*** Block opens ***
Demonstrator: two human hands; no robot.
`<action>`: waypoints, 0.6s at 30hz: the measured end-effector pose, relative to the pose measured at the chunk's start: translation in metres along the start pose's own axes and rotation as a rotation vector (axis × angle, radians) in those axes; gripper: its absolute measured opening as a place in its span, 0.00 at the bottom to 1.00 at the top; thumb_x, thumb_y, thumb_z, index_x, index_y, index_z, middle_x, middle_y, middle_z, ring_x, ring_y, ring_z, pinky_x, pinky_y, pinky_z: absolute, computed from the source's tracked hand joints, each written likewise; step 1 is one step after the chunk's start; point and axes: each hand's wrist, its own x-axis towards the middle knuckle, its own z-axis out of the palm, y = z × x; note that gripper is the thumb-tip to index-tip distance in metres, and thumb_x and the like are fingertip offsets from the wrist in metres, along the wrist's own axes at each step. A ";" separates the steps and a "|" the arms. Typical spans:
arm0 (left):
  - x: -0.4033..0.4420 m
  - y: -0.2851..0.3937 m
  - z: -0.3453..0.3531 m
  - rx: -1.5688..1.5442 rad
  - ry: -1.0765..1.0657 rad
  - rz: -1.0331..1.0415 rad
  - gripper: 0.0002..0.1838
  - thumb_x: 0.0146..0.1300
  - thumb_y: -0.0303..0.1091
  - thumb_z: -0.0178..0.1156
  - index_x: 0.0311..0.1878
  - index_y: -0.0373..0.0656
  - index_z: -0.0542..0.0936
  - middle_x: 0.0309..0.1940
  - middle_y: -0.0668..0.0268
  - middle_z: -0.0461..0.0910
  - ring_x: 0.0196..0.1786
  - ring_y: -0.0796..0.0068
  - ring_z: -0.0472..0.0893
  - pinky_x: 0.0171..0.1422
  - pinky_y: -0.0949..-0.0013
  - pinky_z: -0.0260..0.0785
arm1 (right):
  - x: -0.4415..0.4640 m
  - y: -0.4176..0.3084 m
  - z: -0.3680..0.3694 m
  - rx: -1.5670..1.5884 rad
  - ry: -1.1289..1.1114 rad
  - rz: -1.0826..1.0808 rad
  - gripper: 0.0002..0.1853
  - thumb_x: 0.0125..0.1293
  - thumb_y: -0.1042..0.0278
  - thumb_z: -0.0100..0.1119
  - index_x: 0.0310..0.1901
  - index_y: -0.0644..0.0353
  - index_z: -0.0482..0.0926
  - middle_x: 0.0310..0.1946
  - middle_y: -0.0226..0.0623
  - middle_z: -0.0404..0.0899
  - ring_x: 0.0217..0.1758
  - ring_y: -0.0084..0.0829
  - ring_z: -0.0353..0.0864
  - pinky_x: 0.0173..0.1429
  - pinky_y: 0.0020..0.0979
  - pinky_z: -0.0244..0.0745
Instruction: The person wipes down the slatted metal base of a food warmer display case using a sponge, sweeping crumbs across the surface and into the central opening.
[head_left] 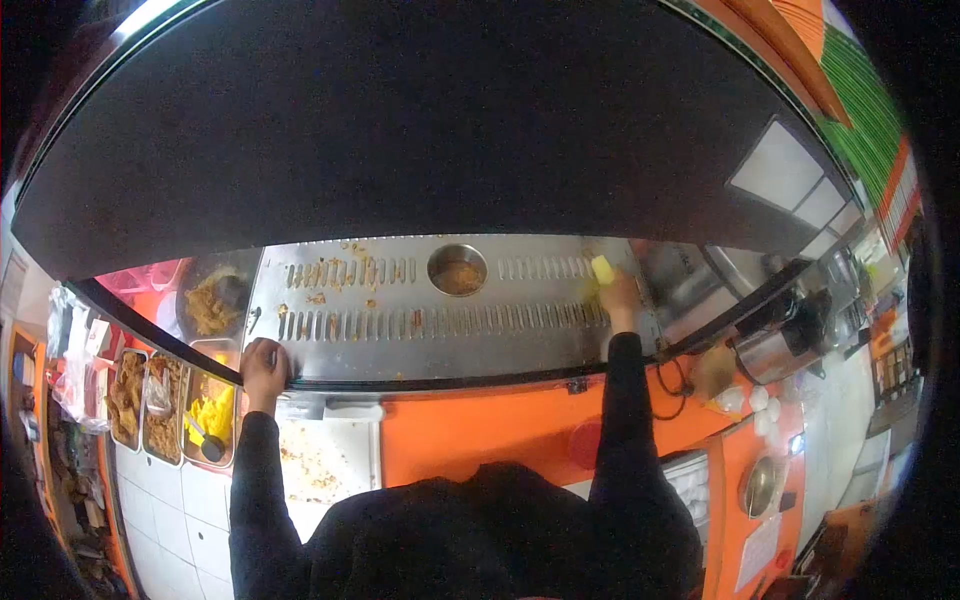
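Note:
A steel plate with two rows of slots spans the middle, with brown food crumbs scattered mostly on its left half. Near its back centre is a round steel well holding something brown. My left hand rests at the plate's front left corner, fingers bent over the edge; nothing shows in it. At the plate's right end, my right hand grips a yellow sponge-like piece, close to the ends of the slots.
A dark panel overhangs the plate. At left stand food trays, one with yellow food. A white tray with crumbs lies below the counter edge. At right are a steel appliance and a cable.

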 end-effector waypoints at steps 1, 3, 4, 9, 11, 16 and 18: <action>0.000 0.000 0.000 0.004 -0.002 0.001 0.09 0.57 0.37 0.57 0.29 0.42 0.77 0.30 0.58 0.77 0.40 0.54 0.76 0.45 0.56 0.66 | -0.005 -0.012 0.001 0.068 0.000 0.004 0.20 0.55 0.64 0.59 0.51 0.58 0.77 0.42 0.51 0.81 0.48 0.54 0.78 0.50 0.48 0.72; -0.001 -0.002 0.000 0.013 -0.003 0.004 0.09 0.57 0.38 0.57 0.29 0.42 0.77 0.31 0.58 0.77 0.40 0.54 0.76 0.45 0.57 0.67 | -0.018 -0.046 0.004 0.100 -0.033 0.065 0.21 0.54 0.63 0.61 0.51 0.59 0.77 0.43 0.52 0.80 0.49 0.54 0.78 0.51 0.47 0.72; 0.001 -0.003 0.001 0.012 0.002 0.011 0.09 0.57 0.38 0.58 0.29 0.42 0.77 0.31 0.58 0.77 0.40 0.54 0.76 0.45 0.57 0.67 | -0.022 -0.066 0.010 0.204 -0.055 0.059 0.21 0.54 0.61 0.61 0.49 0.60 0.77 0.43 0.52 0.80 0.50 0.53 0.78 0.52 0.47 0.72; -0.001 -0.004 0.001 0.009 0.020 0.024 0.09 0.57 0.37 0.58 0.28 0.42 0.77 0.30 0.59 0.77 0.40 0.54 0.76 0.45 0.57 0.67 | -0.049 -0.198 0.044 0.337 -0.010 0.032 0.21 0.54 0.65 0.61 0.50 0.62 0.74 0.45 0.53 0.77 0.49 0.53 0.78 0.52 0.50 0.73; -0.001 -0.009 0.003 0.025 0.015 0.025 0.09 0.56 0.38 0.59 0.29 0.43 0.77 0.30 0.59 0.77 0.39 0.55 0.77 0.45 0.57 0.68 | -0.049 -0.239 0.052 0.345 -0.005 0.028 0.20 0.55 0.64 0.60 0.49 0.61 0.75 0.46 0.51 0.77 0.50 0.53 0.77 0.52 0.49 0.72; -0.002 -0.006 0.002 0.051 0.024 0.008 0.09 0.56 0.38 0.59 0.30 0.43 0.77 0.31 0.61 0.77 0.40 0.56 0.76 0.45 0.58 0.68 | -0.035 -0.226 0.033 0.305 0.140 -0.061 0.18 0.57 0.66 0.58 0.49 0.61 0.74 0.46 0.50 0.77 0.51 0.52 0.76 0.53 0.47 0.72; -0.001 -0.002 0.000 0.041 0.016 -0.018 0.09 0.57 0.38 0.59 0.30 0.43 0.77 0.31 0.61 0.77 0.40 0.56 0.76 0.46 0.58 0.68 | -0.038 -0.195 -0.002 0.171 0.080 -0.016 0.25 0.54 0.65 0.61 0.54 0.63 0.73 0.54 0.50 0.74 0.55 0.50 0.75 0.56 0.48 0.72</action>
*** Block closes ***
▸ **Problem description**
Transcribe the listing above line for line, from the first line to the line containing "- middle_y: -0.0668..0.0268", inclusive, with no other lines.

▸ **Reply**
Demonstrator: two human hands; no robot.
`<action>`: waypoints, 0.6s at 30hz: the measured end-effector pose, relative to the pose measured at the chunk's start: translation in metres along the start pose's own axes and rotation as a rotation vector (axis × angle, radians) in those axes; gripper: its absolute measured opening as a place in its span, 0.00 at the bottom to 1.00 at the top; thumb_x, thumb_y, thumb_z, index_x, index_y, index_z, middle_x, middle_y, middle_z, ring_x, ring_y, ring_z, pinky_x, pinky_y, pinky_z: absolute, computed from the source's tracked hand joints, each written likewise; step 1 is one step after the chunk's start; point and axes: each hand's wrist, its own x-axis towards the middle knuckle, its own z-axis out of the palm, y = z × x; note that gripper is the thumb-tip to index-tip distance in metres, and thumb_x and the like are fingertip offsets from the wrist in metres, along the wrist's own axes at each step. A ";" separates the steps and a "|" the arms. Typical spans:
arm0 (left):
  - x: -0.4033..0.4420 m
  - y: -0.2851..0.3937 m
  - z: -0.3453..0.3531 m
  - rx: -1.5688..1.5442 rad
  - ry: -1.0765..1.0657 rad
  - rz: -1.0331..1.0415 rad
  - gripper: 0.0002..0.1838
  - thumb_x: 0.0146..0.1300
  - thumb_y: -0.0303..0.1091
  - thumb_z: -0.0178..0.1156
  - index_x: 0.0311..0.1878
  - index_y: -0.0373..0.0656
  - index_z: -0.0542..0.0936
  - middle_x: 0.0309..0.1940
  - middle_y: -0.0668..0.0268

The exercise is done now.